Freud aborde ensuite ce qu'il appelle l'élaboration secondaire.
« Sa prestation consiste à mettre en ordre les différents composants du rêve de telle sorte qu'ils s'aboutent à peu près en un ensemble cohérent. Le rêve reçoit ainsi une sorte de façade qui certes ne recouvre pas son contenu dans toutes ses localisations. »
(Sigmund Freud Sur le rêve chap 7)
Cette mise en ordre est, à l'intérieur-même du rêve, une tentative du rêveur de se donner « une première interprétation provisoire ». Une interprétation bâclée « en faisant, comme on dit, de tous les cinq un nombre pair, (qui) ne délivre d'ailleurs rien d'autre qu'une éclatante incompréhension des pensées du rêve ».
Mais Freud (on le reconnaît bien là) ne se laisse pas abuser par cette grossière exhibition de cohérence qui revient à dire : circulez, il n'y a (plus) rien à interpréter.
« Quand nous nous attaquons à l'analyse du rêve il faut d'abord nous affranchir de cette tentative d'interprétation. »
Mais qu'est-ce qui peut motiver le rêveur à livrer ainsi un pack « rêve + interprétation » ? Surtout une interprétation que sa cohérence rend forcément terne. On la dirait faite exprès pour décourager la vis analytica : « bof si c'est pas plus marrant ou croustillant, à quoi bon tenter de se souvenir de ses rêves pour les interpréter ? »
« Mais l'on s'égarerait si l'on ne voulait rien voir d'autre dans ces façades oniriques que (le travail réalisé) par l'instance consciente de notre vie psychique. Pour la construction de la façade du rêve il n'est pas rare que soient utilisées des représentations imaginaires de choses désirées qui se trouvent déjà formées à l'avance dans les pensées du rêve et qui sont de la même espèce que celles que nous connaissons de la vie à l'état de veille et qu'on appelle à juste titre ''rêves diurnes''. »
Je souligne au passage l'insistance sur cet apparent oxymore rêves diurnes. Elle se rapporte à l'enjeu fondamental de la théorisation freudienne : montrer la porosité dans le psychisme entre vie rêvée et vie éveillée, et de même entre normal et pathologique. Toute façade, tout mur élevé pour maintenir un apartheid entre les deux séries de domaines ne pourra que s'écrouler dans le travail d'analyse.
Quant aux rêves à proprement parler, rêves nocturnes, « (Leurs) productions imaginaires (…) s'avèrent souvent n'être que répétitions et réélaborations de scènes de l'enfance ; la façade onirique nous montre ainsi immédiatement, dans bien des rêves, le noyau proprement dit du rêve tel qu'il a été défiguré par le mélange avec un matériau différent. »
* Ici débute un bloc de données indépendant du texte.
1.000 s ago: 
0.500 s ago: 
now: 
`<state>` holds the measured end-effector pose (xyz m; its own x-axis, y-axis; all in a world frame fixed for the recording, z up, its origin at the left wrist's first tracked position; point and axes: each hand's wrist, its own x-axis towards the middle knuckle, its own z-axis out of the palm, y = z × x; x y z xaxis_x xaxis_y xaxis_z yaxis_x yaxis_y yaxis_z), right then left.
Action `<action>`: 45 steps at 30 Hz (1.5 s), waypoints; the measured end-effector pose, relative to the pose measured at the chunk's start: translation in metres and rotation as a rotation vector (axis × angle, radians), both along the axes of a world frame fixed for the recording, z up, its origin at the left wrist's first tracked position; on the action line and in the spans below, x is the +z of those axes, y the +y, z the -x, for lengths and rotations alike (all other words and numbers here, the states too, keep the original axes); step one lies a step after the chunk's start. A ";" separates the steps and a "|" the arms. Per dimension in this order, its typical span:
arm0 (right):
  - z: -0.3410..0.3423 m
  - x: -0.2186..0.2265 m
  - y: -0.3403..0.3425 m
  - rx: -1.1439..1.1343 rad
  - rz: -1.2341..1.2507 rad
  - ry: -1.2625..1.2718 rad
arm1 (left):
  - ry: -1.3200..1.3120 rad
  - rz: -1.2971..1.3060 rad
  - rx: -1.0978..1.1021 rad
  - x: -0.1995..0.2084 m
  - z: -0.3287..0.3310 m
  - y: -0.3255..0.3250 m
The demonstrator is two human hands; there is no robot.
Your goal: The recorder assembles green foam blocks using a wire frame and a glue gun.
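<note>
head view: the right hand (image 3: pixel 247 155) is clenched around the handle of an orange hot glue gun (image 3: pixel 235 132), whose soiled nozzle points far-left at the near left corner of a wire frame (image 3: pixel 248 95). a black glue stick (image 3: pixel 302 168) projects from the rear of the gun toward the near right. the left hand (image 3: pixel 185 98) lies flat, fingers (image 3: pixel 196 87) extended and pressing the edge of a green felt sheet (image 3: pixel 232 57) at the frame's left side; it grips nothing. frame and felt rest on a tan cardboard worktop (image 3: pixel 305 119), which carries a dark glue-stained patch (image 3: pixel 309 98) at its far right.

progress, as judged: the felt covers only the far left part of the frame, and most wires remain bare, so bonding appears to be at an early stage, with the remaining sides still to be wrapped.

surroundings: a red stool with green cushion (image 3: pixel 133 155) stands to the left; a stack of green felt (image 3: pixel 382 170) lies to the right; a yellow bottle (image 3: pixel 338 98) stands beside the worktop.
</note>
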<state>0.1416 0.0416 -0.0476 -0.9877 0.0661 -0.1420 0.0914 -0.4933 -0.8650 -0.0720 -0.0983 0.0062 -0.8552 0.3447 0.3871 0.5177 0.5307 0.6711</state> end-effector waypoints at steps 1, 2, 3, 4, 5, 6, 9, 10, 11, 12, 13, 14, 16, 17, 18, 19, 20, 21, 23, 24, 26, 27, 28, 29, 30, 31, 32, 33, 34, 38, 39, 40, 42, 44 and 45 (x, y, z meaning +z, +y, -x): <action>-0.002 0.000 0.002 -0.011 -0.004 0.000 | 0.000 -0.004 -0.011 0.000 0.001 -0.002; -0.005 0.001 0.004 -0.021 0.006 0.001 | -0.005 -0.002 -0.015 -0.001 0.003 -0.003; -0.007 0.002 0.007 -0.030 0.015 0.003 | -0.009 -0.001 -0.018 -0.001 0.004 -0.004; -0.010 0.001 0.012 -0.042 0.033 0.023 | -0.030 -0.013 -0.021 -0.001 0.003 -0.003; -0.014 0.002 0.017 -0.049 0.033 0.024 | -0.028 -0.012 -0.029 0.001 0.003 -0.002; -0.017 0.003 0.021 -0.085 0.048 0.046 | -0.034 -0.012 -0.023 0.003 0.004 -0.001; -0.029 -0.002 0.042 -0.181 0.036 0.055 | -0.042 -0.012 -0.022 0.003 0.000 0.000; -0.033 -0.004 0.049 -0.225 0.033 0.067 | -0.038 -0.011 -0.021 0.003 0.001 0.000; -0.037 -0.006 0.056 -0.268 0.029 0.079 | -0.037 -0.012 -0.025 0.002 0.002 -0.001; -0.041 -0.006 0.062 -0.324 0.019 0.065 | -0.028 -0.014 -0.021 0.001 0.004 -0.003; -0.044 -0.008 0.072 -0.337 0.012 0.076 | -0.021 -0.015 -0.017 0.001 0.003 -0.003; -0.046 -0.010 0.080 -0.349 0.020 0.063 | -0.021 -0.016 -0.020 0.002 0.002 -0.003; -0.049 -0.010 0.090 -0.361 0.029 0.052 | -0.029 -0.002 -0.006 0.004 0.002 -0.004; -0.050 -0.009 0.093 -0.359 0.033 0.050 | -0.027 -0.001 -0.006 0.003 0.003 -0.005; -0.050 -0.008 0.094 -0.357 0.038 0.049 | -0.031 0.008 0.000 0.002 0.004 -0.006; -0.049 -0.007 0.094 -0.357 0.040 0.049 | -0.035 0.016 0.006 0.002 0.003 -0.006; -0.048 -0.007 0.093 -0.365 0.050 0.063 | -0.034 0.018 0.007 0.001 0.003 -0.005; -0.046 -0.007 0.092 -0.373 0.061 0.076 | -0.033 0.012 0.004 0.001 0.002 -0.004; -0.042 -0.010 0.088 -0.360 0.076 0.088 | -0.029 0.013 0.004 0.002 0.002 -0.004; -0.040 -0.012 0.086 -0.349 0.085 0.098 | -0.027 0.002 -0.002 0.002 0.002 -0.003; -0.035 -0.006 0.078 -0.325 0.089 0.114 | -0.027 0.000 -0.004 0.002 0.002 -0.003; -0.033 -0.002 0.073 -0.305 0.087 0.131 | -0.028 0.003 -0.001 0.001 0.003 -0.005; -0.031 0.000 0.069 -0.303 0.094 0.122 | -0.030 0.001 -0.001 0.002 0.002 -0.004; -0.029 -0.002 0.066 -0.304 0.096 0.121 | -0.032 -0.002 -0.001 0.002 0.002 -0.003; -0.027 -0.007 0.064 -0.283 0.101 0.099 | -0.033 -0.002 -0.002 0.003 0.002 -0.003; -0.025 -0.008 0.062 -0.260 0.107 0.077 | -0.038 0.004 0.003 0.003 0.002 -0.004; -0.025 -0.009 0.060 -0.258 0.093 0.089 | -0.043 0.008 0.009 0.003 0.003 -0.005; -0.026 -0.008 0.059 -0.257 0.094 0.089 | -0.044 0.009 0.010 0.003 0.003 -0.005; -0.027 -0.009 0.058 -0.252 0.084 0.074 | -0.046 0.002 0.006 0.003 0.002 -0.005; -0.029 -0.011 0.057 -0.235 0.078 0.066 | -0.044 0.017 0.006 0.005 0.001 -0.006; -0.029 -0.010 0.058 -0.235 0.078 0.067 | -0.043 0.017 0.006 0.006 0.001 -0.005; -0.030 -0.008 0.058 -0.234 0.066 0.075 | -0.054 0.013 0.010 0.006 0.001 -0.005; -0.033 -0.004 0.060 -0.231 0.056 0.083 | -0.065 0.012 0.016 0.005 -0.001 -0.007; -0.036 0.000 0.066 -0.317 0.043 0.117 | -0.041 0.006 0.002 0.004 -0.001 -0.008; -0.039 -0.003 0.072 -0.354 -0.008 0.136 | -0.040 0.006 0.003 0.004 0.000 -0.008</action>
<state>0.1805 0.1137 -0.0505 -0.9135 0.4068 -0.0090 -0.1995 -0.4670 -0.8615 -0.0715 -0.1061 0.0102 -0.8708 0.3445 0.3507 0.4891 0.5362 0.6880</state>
Bref « le travail du rêve n'est pas créateur, il ne développe aucune production imaginaire qui lui soit propre » et se contente de « condenser (cf 9,10,11), déplacer (cf 12) et réélaborer le matériau dans la perspective de la visibilité (cf 13,14,15) à quoi vient encore s'ajouter l'ultime et infime variable d'un travail d'interprétation » qui rapetasse tout ça pour construire la façade du rêve.
Cette construction, insiste Freud, est en fait une re-construction (cf 15 re-production) : une façade en trompe l'œil, « (copiant) le plus fidèlement du monde la littéralité (des propos utilisés par les pensées du rêve), tout en laissant à l'écart ce qui en a été l'occasion et en changeant leur sens de la façon la plus violente qui soit. »
Et il termine le chapitre 7 par des exemples pour « soutenir ces dernières affirmations. »
Je ne les reprends pas car ils valent par le détail de l'analyse, dont l'exposé rallongerait trop cette série déjà longue (mais c'est l'occasion, lecteur, d'aller voir le texte de Freud).
Commentaires
Le travail du rêve n'est pas créateur : la suite de la phrase l'explique. Cependant, j'ai un doute. Je me souviens d'avoir rêvé l'une ou l'autre fois d'un mot, qui me hantait au réveil, et dont je suis allée chercher la signification dans le dictionnaire. Serait-ce que je l'avais déjà lu ou entendu sans m'y arrêter ?
C'est fort probable, en effet. Si bien que cela fait de ce mot, un "matériau", comme dit Freud, tout indiqué pour le déroulement du fil des associations. Matériau d'autant plus riche que ce mot était oublié, et sa signification nous est d'abord énigmatique.